What you will do. Each line of the data below containing "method" needs to be listed.

------------------------------------------------

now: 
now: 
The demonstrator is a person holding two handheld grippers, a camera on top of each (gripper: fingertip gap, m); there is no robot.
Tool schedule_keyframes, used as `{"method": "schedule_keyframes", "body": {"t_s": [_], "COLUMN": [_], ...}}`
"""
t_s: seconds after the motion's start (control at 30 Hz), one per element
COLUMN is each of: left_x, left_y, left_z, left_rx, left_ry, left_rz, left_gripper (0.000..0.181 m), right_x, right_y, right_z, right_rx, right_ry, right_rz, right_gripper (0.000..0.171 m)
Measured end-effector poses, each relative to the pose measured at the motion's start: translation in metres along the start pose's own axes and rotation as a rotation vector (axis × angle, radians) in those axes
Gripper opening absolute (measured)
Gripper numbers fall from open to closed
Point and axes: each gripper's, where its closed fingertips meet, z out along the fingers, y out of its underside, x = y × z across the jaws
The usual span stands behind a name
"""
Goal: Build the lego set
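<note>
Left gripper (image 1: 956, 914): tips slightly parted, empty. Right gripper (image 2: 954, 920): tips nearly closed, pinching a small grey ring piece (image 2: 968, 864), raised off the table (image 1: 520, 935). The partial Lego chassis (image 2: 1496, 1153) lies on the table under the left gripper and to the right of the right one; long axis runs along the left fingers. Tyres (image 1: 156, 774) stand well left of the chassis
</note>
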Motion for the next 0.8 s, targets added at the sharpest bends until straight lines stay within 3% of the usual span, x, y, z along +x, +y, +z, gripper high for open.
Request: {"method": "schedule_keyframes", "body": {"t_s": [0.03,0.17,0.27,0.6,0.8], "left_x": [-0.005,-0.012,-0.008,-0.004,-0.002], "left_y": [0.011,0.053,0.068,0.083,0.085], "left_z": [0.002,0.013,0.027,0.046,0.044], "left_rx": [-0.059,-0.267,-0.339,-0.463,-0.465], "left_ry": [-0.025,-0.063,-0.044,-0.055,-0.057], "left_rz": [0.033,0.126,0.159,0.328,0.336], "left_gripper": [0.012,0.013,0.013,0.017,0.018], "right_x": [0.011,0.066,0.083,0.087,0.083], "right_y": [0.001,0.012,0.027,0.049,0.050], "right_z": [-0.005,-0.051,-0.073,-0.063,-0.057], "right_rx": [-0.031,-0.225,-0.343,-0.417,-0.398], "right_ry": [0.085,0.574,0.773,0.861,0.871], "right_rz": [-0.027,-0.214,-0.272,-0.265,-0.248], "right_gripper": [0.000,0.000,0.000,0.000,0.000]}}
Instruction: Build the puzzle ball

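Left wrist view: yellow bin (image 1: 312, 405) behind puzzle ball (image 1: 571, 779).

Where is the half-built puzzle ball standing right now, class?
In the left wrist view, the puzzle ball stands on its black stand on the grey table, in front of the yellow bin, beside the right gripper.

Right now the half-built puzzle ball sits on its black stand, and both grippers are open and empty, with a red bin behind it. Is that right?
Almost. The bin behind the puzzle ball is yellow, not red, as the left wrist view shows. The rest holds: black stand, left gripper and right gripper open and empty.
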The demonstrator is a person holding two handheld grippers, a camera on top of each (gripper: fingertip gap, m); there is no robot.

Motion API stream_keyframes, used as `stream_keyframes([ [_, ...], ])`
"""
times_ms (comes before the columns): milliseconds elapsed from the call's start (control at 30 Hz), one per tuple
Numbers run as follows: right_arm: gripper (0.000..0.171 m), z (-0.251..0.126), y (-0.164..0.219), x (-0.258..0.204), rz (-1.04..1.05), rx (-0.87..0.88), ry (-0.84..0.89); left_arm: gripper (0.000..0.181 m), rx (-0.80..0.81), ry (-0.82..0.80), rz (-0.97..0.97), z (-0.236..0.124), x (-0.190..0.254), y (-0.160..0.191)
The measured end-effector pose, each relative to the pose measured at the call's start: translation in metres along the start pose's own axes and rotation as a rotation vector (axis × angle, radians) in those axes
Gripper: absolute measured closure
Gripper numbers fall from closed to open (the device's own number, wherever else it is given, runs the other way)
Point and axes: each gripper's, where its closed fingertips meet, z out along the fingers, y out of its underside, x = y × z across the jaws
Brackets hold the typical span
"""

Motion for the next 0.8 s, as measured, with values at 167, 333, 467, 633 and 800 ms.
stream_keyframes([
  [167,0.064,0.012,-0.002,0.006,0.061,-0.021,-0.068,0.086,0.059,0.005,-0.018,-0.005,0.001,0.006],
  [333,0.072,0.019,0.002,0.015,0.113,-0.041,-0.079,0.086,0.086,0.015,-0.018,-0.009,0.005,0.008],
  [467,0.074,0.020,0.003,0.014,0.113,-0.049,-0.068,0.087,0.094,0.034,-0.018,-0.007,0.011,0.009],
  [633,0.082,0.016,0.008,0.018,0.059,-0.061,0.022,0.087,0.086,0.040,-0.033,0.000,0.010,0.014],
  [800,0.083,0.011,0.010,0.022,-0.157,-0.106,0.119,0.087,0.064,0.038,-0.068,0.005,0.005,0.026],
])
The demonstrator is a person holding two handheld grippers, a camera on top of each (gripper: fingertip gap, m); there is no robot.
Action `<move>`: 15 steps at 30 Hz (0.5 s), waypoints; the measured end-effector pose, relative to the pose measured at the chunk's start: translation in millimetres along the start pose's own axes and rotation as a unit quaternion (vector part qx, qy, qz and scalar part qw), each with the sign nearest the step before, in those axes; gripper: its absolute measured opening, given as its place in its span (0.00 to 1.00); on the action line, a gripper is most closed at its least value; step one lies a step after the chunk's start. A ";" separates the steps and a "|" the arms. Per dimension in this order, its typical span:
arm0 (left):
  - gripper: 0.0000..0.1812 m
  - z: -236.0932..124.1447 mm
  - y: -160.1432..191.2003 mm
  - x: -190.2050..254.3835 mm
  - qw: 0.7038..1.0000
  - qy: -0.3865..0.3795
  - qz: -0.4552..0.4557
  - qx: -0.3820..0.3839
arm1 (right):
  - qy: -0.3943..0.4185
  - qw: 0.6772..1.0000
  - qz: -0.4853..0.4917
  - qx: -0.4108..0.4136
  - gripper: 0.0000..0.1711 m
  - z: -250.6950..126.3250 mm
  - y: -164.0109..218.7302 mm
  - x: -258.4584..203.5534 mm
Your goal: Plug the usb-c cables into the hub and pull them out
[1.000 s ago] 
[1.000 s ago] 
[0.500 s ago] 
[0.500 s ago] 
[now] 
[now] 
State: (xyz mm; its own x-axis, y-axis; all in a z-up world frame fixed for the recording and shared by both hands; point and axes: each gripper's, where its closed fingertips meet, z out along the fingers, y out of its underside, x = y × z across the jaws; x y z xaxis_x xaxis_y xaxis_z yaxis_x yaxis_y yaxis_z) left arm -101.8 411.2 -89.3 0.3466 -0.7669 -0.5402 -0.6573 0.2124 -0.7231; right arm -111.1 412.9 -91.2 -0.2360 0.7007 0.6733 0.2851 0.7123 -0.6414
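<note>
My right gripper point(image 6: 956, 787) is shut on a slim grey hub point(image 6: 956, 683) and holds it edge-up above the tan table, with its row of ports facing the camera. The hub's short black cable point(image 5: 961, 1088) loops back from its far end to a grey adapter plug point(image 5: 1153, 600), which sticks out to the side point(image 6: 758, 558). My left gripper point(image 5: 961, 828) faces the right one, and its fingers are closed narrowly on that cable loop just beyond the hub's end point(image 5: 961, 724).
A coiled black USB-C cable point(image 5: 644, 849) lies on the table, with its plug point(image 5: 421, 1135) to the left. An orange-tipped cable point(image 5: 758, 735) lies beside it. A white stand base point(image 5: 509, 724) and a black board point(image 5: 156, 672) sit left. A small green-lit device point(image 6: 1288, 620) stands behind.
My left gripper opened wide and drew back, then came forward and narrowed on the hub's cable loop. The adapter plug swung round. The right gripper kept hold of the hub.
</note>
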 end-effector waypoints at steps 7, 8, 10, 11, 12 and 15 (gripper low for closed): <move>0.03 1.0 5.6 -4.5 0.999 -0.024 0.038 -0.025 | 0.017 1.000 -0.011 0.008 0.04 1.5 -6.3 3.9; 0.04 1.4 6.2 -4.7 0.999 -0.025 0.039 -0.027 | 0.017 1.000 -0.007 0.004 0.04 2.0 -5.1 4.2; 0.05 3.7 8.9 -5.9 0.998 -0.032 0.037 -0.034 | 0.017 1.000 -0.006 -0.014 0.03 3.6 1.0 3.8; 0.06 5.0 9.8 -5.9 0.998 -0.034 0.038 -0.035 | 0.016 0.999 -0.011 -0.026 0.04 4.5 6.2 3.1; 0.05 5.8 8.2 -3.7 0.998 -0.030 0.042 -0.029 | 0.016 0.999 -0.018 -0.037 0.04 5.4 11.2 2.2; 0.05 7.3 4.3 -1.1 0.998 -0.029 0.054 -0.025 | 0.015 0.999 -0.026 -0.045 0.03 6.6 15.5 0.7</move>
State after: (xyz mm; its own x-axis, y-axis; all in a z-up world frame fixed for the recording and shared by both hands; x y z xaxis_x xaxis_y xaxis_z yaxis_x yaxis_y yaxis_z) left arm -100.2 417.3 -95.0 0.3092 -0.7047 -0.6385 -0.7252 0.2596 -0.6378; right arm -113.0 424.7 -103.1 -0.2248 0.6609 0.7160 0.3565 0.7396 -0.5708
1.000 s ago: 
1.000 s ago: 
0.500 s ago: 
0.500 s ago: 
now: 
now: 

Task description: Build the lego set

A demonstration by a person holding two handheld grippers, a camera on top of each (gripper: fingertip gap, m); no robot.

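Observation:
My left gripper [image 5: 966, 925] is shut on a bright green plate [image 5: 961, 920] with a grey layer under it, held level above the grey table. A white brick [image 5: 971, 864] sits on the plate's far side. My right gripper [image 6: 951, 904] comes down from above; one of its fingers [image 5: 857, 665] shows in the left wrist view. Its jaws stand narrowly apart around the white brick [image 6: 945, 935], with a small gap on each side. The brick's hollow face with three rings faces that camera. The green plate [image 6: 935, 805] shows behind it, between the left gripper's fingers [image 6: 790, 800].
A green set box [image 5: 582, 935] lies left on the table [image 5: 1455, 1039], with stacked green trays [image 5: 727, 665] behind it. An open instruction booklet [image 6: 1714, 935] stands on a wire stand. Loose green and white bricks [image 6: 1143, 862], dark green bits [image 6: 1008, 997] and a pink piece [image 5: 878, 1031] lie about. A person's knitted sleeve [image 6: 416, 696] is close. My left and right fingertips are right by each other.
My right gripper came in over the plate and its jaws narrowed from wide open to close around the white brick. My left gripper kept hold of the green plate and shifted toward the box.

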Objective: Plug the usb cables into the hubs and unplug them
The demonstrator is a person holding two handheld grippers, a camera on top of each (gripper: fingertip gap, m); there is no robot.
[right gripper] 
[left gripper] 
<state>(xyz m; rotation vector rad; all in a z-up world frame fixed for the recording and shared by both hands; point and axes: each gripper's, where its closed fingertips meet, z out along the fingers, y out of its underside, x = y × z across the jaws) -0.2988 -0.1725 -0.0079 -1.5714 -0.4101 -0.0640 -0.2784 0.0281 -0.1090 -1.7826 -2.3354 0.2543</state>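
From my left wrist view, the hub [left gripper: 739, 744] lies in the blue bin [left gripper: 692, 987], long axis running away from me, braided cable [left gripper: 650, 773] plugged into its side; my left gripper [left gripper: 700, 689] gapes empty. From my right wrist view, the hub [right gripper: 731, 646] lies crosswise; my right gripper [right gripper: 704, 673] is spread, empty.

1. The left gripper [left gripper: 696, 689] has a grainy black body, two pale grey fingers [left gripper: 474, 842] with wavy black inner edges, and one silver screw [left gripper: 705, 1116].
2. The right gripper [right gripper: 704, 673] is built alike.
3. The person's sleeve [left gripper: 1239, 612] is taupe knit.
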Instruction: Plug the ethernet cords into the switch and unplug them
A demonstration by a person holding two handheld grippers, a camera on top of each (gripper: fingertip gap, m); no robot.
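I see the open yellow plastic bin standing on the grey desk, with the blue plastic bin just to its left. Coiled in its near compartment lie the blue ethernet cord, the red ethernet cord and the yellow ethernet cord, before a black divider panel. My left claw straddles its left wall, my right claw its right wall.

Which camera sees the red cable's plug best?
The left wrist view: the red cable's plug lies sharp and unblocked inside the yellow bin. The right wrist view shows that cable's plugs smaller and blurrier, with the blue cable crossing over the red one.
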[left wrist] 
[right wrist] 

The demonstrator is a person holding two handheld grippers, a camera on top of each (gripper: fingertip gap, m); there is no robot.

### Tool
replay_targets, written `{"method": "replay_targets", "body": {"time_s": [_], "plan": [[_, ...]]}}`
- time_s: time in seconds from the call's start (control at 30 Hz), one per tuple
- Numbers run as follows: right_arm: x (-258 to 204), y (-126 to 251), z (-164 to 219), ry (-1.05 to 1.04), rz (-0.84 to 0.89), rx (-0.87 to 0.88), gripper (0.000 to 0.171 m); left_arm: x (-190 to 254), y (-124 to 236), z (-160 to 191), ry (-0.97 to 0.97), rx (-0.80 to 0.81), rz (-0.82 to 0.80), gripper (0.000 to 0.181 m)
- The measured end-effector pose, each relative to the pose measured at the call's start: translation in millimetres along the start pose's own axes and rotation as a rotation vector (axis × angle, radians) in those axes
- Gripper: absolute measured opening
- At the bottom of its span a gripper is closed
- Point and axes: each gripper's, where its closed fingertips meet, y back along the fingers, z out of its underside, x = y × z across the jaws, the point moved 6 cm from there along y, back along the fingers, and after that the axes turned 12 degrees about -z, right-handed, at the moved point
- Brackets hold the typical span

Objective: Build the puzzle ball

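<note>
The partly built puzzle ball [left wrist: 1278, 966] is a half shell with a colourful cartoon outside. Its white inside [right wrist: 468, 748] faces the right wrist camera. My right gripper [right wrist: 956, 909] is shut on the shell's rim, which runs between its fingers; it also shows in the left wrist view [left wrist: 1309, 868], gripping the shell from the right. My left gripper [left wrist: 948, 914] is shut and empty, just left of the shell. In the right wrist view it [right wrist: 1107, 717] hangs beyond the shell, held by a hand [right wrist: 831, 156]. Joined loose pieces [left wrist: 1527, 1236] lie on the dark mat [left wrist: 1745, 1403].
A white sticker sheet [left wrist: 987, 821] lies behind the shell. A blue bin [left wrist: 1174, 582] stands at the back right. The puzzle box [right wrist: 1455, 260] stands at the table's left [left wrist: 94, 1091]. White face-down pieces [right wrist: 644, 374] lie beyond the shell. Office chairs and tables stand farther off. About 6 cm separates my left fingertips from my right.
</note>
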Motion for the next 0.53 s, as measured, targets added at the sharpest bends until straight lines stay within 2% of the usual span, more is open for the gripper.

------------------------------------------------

Reply.
Tool schedule_keyframes, used as `{"method": "schedule_keyframes", "body": {"t_s": [_], "COLUMN": [_], ...}}`
Request: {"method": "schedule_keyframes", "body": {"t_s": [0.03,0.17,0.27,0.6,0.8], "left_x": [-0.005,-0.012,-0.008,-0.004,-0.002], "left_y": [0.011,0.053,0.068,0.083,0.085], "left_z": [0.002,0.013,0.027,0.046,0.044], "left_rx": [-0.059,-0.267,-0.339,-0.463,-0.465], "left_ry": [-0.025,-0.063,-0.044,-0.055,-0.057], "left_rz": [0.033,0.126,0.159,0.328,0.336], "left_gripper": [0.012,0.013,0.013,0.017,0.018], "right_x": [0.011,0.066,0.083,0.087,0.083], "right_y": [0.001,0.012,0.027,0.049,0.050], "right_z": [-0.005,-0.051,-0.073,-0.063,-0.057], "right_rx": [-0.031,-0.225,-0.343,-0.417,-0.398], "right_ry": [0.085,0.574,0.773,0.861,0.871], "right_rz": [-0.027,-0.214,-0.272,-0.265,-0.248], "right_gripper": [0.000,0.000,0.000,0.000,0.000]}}
replay_targets, written `{"method": "replay_targets", "body": {"time_s": [_], "plan": [[_, ...]]}}`

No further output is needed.